Lamb Korma
2 pounds lamb or beef if you prefer
6 tsp. coriander
1 tsp. comino
1/2 tsp. cayenne
1/2 tsp. black pepper
1/4 tsp. tumeric
1/2 c. sour cream or plain yoghurt
3 c. sliced onion
2 Tbl. oil
2 Tbl. butter
2 inch piece of cinnamon stick
4 whole cloves
dash of cardamom
2 tsp. minced ginger
2 tsp. minced garlic
1/4 tsp. ground fennel
1/4 c. coconut milk
1/2 tsp. salt
3/4 c. water
1 tsp. fresh lemon (or lime) juice
1. Mix spices and sour cream. Stir in meat and marinate at least 30 minutes.
2. Fry onions in oil and butter until soft.
3. Add remaining spices and fry 1-2 minutes.
4. Cook meat with onions and spices until meat is browned.
5. Add fennel,coconut milk, salt and water.
6. Bring to a boil, then lower heat to simmer.
7. Simmer 45 minutes, stirring occasionally and adding water if gravy becomes too thick.
8. Stir in lemon juice, add salt to taste.

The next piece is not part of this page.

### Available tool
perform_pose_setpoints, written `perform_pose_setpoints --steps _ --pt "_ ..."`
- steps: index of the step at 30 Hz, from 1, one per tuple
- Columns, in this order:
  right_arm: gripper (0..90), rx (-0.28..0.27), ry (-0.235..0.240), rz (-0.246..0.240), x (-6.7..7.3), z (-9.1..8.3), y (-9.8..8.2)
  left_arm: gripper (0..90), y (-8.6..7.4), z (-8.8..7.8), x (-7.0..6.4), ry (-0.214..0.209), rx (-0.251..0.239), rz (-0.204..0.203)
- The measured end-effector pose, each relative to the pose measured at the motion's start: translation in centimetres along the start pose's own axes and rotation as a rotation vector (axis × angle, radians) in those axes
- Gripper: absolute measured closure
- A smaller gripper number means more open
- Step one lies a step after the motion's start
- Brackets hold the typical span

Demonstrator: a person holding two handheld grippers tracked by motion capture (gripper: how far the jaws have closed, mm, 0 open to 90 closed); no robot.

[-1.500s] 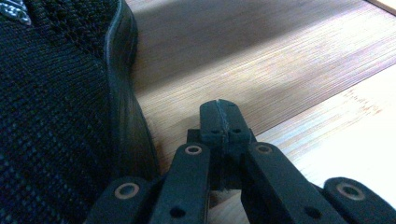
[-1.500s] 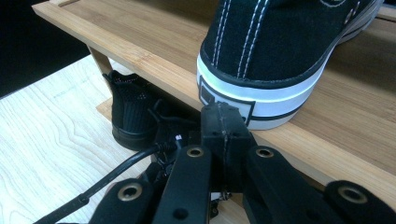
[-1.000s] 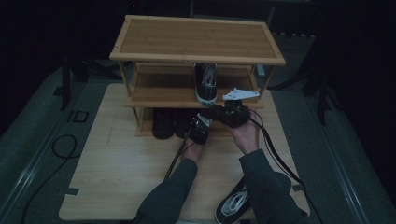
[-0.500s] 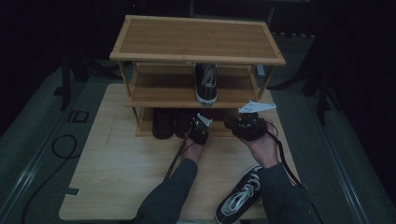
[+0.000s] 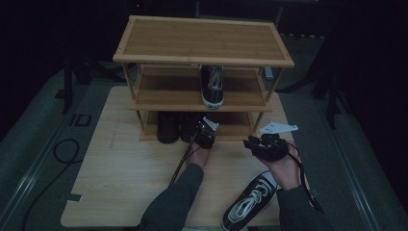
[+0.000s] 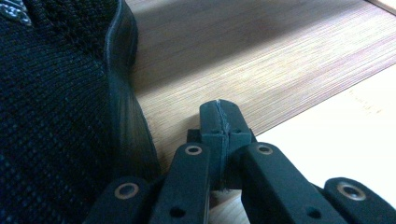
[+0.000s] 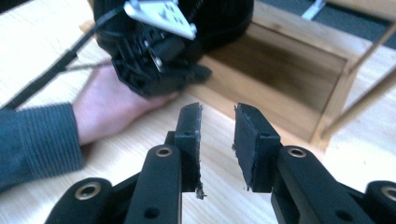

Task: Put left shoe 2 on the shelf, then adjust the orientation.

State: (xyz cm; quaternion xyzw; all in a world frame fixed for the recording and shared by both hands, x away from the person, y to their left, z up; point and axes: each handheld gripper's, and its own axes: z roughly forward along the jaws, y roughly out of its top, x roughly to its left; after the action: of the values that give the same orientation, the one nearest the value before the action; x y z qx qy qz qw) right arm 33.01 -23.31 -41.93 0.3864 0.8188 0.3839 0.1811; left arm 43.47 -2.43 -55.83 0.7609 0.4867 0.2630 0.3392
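Note:
My left gripper [image 5: 202, 131] rests at the front of the wooden rack's [image 5: 202, 60] bottom shelf, shut with nothing in it. In the left gripper view its tips [image 6: 219, 116] lie on the shelf board right beside a black knit shoe [image 6: 56, 121]. My right gripper [image 5: 251, 143] hovers over the table in front of the rack's right leg. Its jaws [image 7: 217, 128] have just been opening and stand apart with nothing between them. A black-and-white sneaker [image 5: 250, 202] lies on the table near the front edge, under my right forearm.
Another black-and-white sneaker [image 5: 212, 86] stands on the middle shelf. Two dark shoes [image 5: 169, 126] sit on the bottom shelf's left half. The left gripper's cable [image 5: 182, 159] trails over the table. In the right gripper view the left hand [image 7: 112, 109] and its gripper lie just ahead.
The right hand has moved right and back from the rack's front, uncovering the sneaker on the table. Its jaws have parted a little. The left hand has stayed put.

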Motion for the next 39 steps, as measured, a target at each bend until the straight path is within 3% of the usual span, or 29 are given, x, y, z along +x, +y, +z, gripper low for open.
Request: perform_pose_setpoints --steps 7,32,39 --pt "70.4 -0.022 0.004 0.06 -0.5 -1.1 -1.6 90.0 0.0 0.0 0.0 0.001 0.0 0.001" --pt "69.5 -0.017 0.007 0.095 -1.2 -2.3 -3.4 90.0 0.0 0.0 0.0 -0.002 0.0 0.0" --pt "81.5 0.009 -0.006 0.098 -1.4 -2.3 -4.5 90.0 0.0 0.0 0.1 -0.003 0.0 -0.002"
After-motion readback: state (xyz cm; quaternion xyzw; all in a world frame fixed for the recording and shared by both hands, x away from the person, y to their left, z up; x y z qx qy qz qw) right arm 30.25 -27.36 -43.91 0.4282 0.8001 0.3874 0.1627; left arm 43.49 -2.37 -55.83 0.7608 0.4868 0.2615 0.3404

This is the basic recipe. I can't remember where I got it. I rarely use a full two pounds of meat or 3 full cups of onions (I just cut up one or two onions).....but I always use the full amount of spices. It turned out all right last night. If you use chicken you don't have to cook it the full 45 mins, but for lamb and beef you need to so that the meat becomes tender. The onion naan added just the right amount of saltiness, and the samosas that I found in the freezer were the super spicy ones. I'll be having leftovers for lunch.